Hackers attack solana crypto and steal millions
The logo of the Solana cryptocurrency platform.
Jakub Porzycki | NurPhoto via | Getty Images
Nearly 8,000 digital wallets have been emptied of just over $5.2 million in digital coins, including Solana’s sol token and USD Coin (USDC), according to blockchain analytics firm Elliptic. The Solana Status Twitter account confirmed the attack, noting that as of Wednesday morning around 7,767 wallets had been affected by the exploit. Elliptic’s estimate is slightly higher at 7,936 wallets.
Solana’s sol token, one of the largest cryptocurrencies after bitcoin and ether, fell about 8% in the first two hours after the hack was initially detected, according to data from CoinMarketCap. It is currently down about 1%, while trading volume has increased by around 105% in the last 24 hours.
Starting Tuesday evening, several users began reporting that assets held in “hot” wallets – i.e. addresses connected to the Internet, including Phantom, Slope and Trust Wallet – had been emptied of their funds.
ghost said on Twitter that it is investigating “reported vulnerability in the solana ecosystem” and does not believe this is a Phantom specific issue. Blockchain audit firm OtterSec tweeted that the hack affected multiple wallets “across a wide variety of platforms”.
Elliptic chief scientist Tom Robinson told CNBC that the root cause of the breach is still unclear, but “it appears to be due to a flaw in some wallet software, rather than the solana blockchain. herself”. OtterSec added that the transactions were signed by the actual owners, “suggesting some sort of private key compromise.” A private key is a secure code that allows the owner to access their cryptographic assets.
The identity of the attacker is still unknown, as is the root cause of the exploit. The breach is ongoing.
“Engineers from multiple ecosystems, with help from multiple security companies, are investigating depleted wallets on solana,” according to Solana Statusa Twitter account that shares updates for the entire Solana network.
The solana network strongly encourages users to use hardware wallets, as there is no evidence that these have been impacted.

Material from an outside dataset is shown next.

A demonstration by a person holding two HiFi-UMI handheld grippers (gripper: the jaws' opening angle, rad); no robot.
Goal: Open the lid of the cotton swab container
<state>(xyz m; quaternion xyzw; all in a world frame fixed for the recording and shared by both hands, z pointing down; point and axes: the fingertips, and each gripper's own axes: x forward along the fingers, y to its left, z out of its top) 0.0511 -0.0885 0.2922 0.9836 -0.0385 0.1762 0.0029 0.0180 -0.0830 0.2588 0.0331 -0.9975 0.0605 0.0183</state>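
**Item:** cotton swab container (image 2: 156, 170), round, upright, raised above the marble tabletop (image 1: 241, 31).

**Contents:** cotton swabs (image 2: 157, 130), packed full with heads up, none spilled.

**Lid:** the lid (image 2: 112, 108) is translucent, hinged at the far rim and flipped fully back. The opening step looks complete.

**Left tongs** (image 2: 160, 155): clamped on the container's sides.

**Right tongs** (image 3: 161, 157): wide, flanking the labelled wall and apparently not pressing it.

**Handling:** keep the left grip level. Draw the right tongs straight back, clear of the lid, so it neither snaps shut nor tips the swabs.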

“Do not reuse your seed phrase on a hardware wallet – create a new seed phrase. Emptied wallets should be treated as compromised and discarded”, reads a tweet. Seed phrases are a collection of random words generated by a crypto wallet when it is first set up, and it provides access to the wallet.
A private key is unique and links a user to their blockchain address. A seed phrase is a fingerprint of all of a user’s blockchain assets that is used as a backup if a crypto wallet is lost.
The incident comes a day after the $200 million Nomad blockchain bridge was hacked. This is the latest crisis that has gripped the crypto market in recent weeks.
“Four addresses are currently linked to the hacker, a far cry from yesterday’s ‘decentralized plunder’ which involved over 120 individual users,” said crypto investor and analyst Miles Deutscher. “This implies that it was a singular party that carried out the SOL exploit, although the specific details remain ambiguous.”
The Solana network was seen as one of the most promising newcomers to the crypto market, with backers like Chamath Palihapitiya and Andreessen Horowitz touting it as a challenger for Ethereum with faster transaction processing times and enhanced security. But it has faced a range of issues lately, including downtime during busy periods and a perception of being more centralized than Ethereum. A major outage in June took the Solana platform offline for several hours.
Ether, the native token of the Ethereum blockchain, soared 6% in 24 hours.